§ **Exercise prompt**
Only the lines from the top of the data through the line containing "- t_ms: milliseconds" should be duplicated, exactly as they appear.

Data entries:
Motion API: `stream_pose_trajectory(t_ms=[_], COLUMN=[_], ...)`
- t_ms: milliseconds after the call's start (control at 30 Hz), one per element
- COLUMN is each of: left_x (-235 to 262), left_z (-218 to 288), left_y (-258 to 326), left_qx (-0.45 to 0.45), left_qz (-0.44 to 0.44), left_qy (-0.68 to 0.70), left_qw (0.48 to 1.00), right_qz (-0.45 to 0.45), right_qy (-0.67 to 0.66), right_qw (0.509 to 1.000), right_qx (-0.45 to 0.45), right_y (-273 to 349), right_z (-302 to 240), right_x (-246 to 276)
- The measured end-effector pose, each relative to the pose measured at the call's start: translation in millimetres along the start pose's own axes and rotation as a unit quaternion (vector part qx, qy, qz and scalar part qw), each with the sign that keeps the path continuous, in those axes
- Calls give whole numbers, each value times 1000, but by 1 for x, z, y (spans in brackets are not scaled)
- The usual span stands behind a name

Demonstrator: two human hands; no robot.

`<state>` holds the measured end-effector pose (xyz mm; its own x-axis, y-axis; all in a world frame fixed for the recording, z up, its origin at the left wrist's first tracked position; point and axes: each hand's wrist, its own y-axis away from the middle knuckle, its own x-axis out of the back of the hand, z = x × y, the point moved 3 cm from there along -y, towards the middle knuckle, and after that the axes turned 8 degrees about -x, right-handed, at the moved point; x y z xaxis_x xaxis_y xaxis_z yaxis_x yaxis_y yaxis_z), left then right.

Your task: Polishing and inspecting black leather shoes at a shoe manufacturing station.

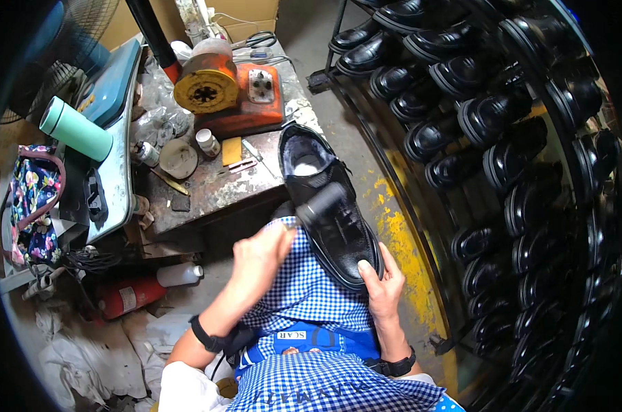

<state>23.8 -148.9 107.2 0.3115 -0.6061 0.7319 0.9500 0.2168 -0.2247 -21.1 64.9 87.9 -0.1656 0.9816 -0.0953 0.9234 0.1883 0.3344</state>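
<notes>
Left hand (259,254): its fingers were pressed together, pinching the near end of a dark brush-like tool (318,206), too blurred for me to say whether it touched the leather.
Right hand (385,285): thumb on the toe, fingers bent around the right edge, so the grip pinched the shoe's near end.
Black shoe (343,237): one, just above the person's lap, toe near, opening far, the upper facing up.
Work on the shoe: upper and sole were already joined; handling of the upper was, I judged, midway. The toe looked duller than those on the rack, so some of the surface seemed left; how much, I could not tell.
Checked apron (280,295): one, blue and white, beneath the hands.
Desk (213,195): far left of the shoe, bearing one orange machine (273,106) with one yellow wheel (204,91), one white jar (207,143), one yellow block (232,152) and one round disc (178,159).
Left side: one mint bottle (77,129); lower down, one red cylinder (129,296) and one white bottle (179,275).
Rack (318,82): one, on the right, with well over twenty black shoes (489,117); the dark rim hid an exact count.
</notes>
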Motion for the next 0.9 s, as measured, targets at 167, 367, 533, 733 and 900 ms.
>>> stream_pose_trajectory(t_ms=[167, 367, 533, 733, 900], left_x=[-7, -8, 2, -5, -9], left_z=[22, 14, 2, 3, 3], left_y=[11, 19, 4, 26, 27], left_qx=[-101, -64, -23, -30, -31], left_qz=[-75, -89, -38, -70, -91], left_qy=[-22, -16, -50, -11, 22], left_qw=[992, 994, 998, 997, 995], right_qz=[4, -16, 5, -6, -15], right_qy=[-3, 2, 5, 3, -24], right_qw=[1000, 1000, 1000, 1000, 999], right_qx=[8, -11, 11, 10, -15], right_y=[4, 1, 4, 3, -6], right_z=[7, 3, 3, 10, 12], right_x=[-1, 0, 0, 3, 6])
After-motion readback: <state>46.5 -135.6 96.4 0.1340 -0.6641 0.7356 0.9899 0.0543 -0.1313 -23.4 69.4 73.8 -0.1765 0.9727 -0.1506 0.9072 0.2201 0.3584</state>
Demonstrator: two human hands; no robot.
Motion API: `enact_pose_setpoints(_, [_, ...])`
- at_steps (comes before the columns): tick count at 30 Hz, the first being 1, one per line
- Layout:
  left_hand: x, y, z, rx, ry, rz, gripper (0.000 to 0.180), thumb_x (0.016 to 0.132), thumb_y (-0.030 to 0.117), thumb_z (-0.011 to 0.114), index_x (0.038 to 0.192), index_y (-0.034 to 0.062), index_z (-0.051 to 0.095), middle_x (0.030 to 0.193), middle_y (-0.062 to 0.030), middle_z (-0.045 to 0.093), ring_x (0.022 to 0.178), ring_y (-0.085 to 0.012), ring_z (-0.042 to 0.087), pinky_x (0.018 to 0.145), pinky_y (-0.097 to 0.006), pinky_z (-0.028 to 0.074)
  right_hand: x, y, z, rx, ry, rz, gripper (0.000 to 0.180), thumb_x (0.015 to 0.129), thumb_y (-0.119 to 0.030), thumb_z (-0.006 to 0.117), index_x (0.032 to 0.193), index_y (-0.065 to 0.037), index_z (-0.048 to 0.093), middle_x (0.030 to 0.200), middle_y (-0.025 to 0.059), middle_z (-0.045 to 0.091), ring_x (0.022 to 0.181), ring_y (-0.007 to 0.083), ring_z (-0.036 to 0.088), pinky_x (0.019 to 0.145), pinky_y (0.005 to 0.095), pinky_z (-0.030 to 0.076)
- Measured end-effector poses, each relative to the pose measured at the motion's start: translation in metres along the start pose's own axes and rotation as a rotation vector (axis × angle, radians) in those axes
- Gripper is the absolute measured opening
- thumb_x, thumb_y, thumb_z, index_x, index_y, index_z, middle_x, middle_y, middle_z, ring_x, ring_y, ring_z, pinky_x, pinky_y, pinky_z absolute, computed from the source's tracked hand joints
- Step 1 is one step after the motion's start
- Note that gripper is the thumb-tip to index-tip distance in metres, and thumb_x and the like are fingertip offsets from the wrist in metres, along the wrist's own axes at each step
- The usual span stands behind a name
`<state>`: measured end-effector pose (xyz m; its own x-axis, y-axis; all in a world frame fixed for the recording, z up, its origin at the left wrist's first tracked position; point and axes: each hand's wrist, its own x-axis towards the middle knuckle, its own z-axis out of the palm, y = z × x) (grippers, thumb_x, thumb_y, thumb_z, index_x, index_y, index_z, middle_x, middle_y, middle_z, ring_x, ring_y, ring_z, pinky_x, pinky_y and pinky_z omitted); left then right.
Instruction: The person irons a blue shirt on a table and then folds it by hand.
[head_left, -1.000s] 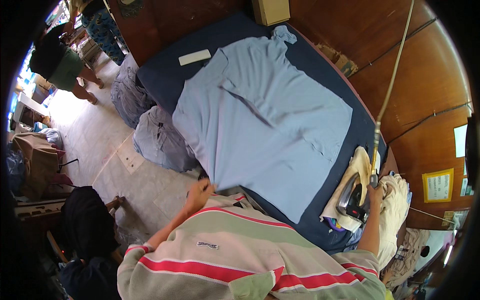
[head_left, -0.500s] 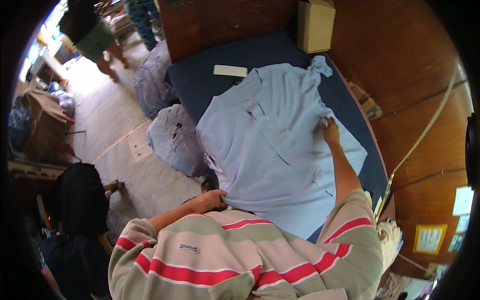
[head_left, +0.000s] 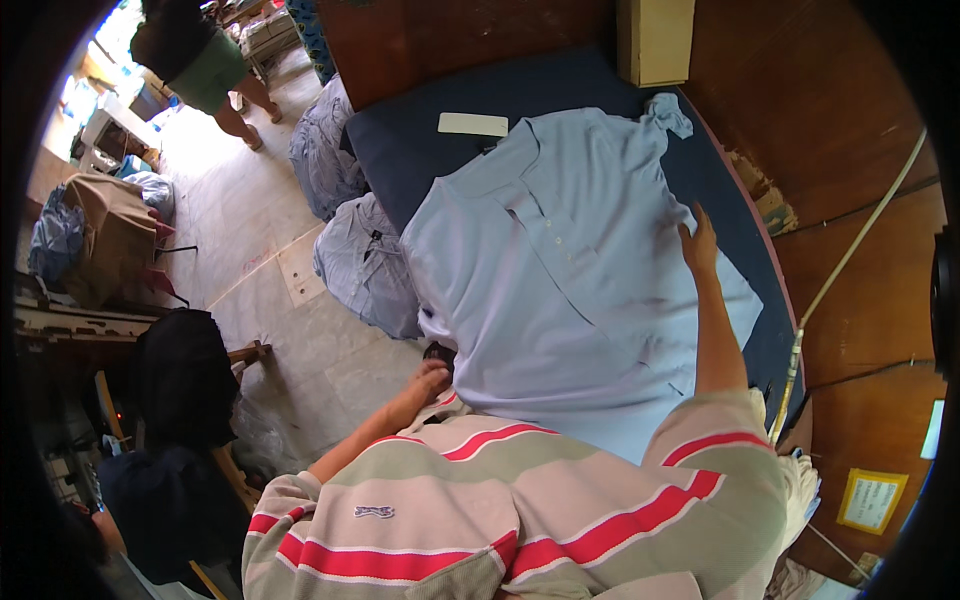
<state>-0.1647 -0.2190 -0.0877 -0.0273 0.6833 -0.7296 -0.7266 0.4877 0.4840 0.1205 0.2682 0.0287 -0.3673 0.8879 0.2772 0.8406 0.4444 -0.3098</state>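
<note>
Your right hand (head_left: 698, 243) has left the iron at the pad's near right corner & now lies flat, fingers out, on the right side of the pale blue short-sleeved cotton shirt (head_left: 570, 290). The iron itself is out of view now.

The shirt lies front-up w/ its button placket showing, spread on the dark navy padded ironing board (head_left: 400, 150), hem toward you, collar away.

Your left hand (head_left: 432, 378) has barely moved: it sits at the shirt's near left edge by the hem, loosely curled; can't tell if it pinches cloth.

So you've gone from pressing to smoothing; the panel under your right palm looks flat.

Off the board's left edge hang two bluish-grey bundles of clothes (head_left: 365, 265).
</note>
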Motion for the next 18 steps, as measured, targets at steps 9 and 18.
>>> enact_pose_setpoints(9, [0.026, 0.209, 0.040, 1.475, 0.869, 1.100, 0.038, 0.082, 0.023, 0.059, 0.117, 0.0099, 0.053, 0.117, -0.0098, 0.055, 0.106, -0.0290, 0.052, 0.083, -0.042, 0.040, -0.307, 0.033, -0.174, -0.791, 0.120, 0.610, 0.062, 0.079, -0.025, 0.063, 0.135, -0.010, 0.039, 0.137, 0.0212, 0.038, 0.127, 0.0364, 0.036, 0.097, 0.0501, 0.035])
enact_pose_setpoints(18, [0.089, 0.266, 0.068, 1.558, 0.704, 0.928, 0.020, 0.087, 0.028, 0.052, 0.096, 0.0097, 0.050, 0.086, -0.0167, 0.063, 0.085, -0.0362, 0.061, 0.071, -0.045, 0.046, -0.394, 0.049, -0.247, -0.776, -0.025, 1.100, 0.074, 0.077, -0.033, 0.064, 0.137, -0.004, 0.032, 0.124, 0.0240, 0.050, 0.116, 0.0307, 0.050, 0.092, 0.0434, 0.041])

§ **Output for this task**
Motion API: `stream_pose_trajectory(t_ms=[_], COLUMN=[_], ...)`
- t_ms: milliseconds after the call's start (control at 30 Hz), one per element

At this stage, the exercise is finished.